Ela chorou baixinho.
— Eu não queria magoar-te…
— Mas magoaste! — gritei tão alto que algumas pessoas olharam para nós.
Saí dali sem olhar para trás.
Durante meses tentei reconstruir-me sozinha. Procurei terapia — foi difícil admitir que precisava de ajuda. Comecei a correr ao fim da tarde pela marginal de Almada; sentia o vento no rosto e imaginava que cada passo era um pedaço da dor a ficar para trás.

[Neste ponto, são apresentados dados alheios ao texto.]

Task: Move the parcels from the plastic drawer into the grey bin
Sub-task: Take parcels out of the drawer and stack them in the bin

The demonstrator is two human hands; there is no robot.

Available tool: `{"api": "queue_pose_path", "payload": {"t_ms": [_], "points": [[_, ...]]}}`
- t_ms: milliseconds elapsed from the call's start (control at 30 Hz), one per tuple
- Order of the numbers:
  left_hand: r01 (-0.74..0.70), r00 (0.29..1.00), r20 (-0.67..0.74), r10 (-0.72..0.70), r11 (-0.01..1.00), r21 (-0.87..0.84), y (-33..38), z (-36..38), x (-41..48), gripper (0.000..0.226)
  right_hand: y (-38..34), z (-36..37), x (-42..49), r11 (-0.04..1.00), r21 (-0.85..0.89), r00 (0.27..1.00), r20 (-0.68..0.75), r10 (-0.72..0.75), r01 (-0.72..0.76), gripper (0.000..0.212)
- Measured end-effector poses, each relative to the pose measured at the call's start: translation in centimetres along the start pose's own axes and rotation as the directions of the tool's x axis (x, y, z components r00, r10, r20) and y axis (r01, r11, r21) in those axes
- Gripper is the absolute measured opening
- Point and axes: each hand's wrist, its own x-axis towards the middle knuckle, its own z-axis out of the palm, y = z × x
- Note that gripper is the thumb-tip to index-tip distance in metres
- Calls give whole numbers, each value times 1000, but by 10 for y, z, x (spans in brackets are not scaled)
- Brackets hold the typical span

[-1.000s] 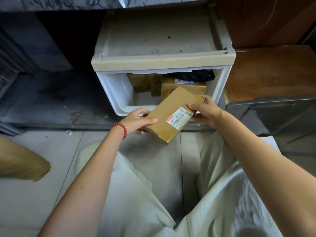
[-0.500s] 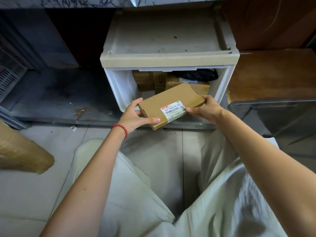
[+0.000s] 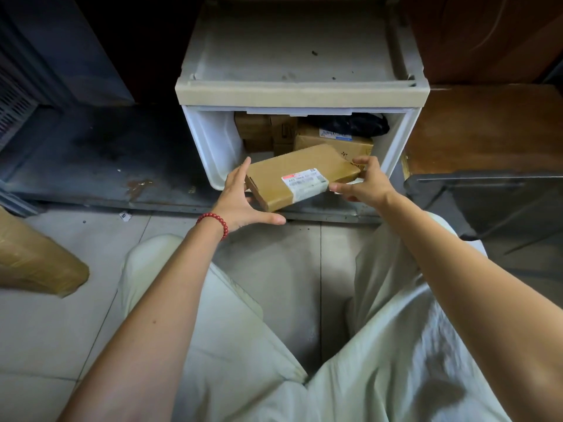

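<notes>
Left hand (image 3: 240,197), spread wide, touches the left end of a flat cardboard parcel (image 3: 292,173), white-labelled, above the front lip of the white plastic drawer (image 3: 210,144). Inside: brown boxes (image 3: 333,143), a black bag (image 3: 358,124). Right hand (image 3: 367,182) pinches the parcel's right end. Grey bin (image 3: 475,205) at right.

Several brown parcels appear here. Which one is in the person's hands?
The flat parcel between the left hand and right hand, white label up. The other parcels lie inside the white drawer.
</notes>
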Motion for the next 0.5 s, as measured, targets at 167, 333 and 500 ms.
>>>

A Leonor foi crescendo e aprendendo a lidar com as ausências do pai e da Inês na nossa vida quotidiana. Um dia trouxe-me um desenho: éramos só nós duas num jardim cheio de flores.
— Faltam pessoas aqui? — perguntei-lhe.
Ela abanou a cabeça.
— Não mãe. Somos só nós agora.
Chorei nesse dia como há muito não chorava — mas foi um choro diferente: um choro de alívio por perceber que ainda havia amor suficiente entre nós duas para recomeçar.
Hoje olho para trás e vejo uma mulher diferente no espelho: mais forte, mais cautelosa mas também mais aberta ao perdão — não por eles, mas por mim própria.
Às vezes pergunto-me: será possível perdoar uma traição destas? Ou será que certas feridas nunca cicatrizam totalmente? E vocês… já sentiram algo assim?